--- Exercise brief ---
When the line with "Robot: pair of" appears below, start repeating lines exactly, and keep going through the line with "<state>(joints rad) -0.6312"; add nothing outside that span.

--- The input ---
----

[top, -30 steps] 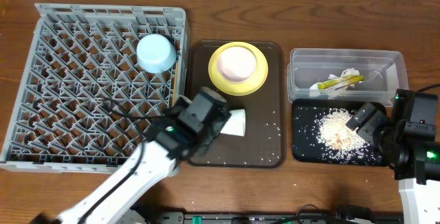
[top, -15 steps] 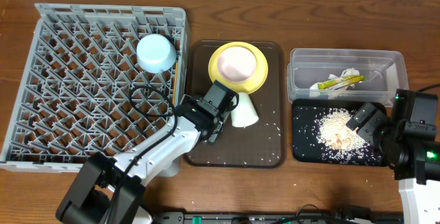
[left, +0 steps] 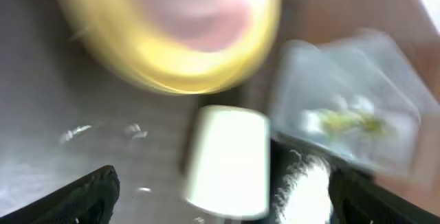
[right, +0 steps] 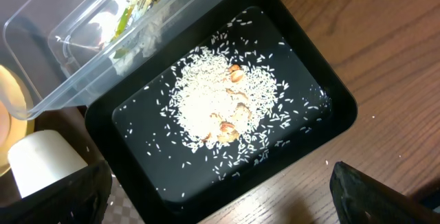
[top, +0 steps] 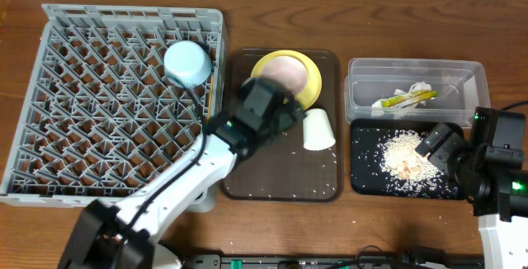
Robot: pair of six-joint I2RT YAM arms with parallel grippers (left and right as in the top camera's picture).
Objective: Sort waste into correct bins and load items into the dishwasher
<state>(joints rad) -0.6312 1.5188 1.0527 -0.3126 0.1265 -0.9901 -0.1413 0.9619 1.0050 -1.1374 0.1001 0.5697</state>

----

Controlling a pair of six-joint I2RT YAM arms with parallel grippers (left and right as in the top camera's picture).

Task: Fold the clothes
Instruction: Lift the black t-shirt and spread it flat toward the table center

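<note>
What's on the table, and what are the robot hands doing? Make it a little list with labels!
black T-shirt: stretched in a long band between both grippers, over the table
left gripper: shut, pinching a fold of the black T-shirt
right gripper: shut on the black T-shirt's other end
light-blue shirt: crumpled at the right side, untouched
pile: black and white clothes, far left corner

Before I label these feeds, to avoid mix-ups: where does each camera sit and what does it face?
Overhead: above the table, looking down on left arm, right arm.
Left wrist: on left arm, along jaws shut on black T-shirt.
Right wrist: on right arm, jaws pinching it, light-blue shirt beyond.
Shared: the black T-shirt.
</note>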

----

--- Your solution ---
Robot: pair of six-joint I2RT YAM arms with parallel grippers (left and right as in the top camera's picture).
Objective: Sort waste into correct bins and load items into the dishwasher
<state>(joints rad) -0.6312 1.5188 1.0527 -0.3126 0.1265 -0.9901 -0.1413 0.9619 1.0050 -1.1374 0.1001 0.5697</state>

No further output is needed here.